I had a lot of projects done in After Effects, and I mourn the loss of access to AE more than any other Adobe product, but that’s not the point of this post. Instead, since I have been spending all of my time watching videos on how to use Davinci Resolve Fusion, I thought it was time to see if I could recreate AE projects using Fusion.

The first historical project I thought I would tackle is (what I assumed would be) one of the easiest and most obvious: planar tracking. This is one method of inserting footage (we’ll call it “B”) into footage (we’ll call it “A”) and having the B-footage “track” with any motion that we might experience in the A-footage. Since this is such a common need, both After Effects and Resolve Fusion can do it, and there’s a application called Mocha that does nothing but track footage for other applications to use.

Back in 2019, I recorded some footage of a TV I had mounted on my wall and on this screen I was displaying a chroma-key image with some “trackers” on it.

I can’t remember exactly how I managed to pull it off, but I replaced that test pattern with a video taken from Guild Wars 2.

For my first Fusion project, I went back to my original source files (thank gawd I was paranoid about losing the source files and kept them) and loaded the TV video into a new Fusion composition.

About Nodes

Unlike AE which uses the non-linear editor (NLE) format effectively layering effects on top of one another, Fusion uses the concept of nodes. The first node will always need to be some form of media input, usually from the editor timeline, and the last node will always be a media output. The effects applied to the media occur between the in and out points and is done by nodes; each node has a specific job: the footage enters a node, the job is executed, and the results exit the node. By linking nodes, we can create order-specific effects that build upon work done by previous nodes until our transformed footage is returned to the editor.

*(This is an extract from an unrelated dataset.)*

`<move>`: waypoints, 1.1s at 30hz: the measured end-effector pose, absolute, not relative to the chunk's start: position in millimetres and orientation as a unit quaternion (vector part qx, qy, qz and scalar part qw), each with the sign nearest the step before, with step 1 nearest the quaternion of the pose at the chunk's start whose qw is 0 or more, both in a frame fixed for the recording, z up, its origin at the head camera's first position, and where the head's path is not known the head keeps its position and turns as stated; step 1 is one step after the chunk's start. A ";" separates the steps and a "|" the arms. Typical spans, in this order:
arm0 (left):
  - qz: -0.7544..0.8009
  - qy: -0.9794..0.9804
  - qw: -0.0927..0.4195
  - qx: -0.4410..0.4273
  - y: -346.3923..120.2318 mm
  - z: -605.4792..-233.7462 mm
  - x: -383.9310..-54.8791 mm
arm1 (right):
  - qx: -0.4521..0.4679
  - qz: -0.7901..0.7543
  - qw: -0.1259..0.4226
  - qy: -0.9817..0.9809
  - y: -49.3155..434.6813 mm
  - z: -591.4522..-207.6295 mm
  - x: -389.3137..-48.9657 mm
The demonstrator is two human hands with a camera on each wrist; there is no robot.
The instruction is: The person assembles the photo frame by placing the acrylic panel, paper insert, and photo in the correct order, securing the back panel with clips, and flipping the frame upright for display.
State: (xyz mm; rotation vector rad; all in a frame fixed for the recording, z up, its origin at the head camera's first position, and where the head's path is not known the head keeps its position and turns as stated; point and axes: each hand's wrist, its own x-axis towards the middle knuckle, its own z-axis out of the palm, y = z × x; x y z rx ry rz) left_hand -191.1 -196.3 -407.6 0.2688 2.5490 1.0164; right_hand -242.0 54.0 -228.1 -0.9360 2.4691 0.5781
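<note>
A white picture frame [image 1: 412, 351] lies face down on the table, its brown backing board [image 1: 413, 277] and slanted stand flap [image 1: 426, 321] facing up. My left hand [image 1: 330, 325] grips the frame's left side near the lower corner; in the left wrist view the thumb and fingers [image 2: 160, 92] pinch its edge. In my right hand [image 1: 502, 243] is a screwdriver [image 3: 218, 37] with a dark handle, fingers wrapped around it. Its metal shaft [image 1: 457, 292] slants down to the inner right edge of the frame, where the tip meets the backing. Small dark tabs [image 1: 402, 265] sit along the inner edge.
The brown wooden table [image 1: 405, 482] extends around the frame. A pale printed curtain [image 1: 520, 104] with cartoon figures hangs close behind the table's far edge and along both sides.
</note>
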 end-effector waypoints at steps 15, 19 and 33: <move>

Here’s the start of the planar tracking test in Fusion. I’ve got the original footage as the “TV_MI” node (TV MediaIn) which only connects to the “MediaOut1” node. Viewing this in the monitor at the top of the screen shows just the footage as it was imported: nothing was done to it.

The first order of business is to get a plain old image in there — I’m not using another video like I did in the original, for simplicity’s sake. I chose a screenshot I took from 2023’s CitizenCon presentation which I thought looked cool.

The idea is to put the image inside the TV and to have it “track” as the camera jiggles and shakes (I could stabilize the footage, but where’s the fun in that?). Right out of the gate, there is a problem, and it’s a big one: The original footage was taken on my DJI OSMO at 1920×1080, but the screenshot I want to insert was taken at 3440×1440. Normally the solution would be to resize the image, but then we’re talking about possible loss of fidelity and besides, if I were using video footage and ran into the same issue, I would be hard-pressed to resize and resample an entire video.

The solution was to force the image to resample to the project dimensions of 1920×1080. I did this by dropping the image into the node canvas (named “IMG_MI”) and the merging it with a background node. A merge node brings two elements together and outputs them as one. A background node is like a “shape layer” in AE: it’s basically just a blank canvas that we can color or use as a base for other nodes which Fusion can’t work with in a native form.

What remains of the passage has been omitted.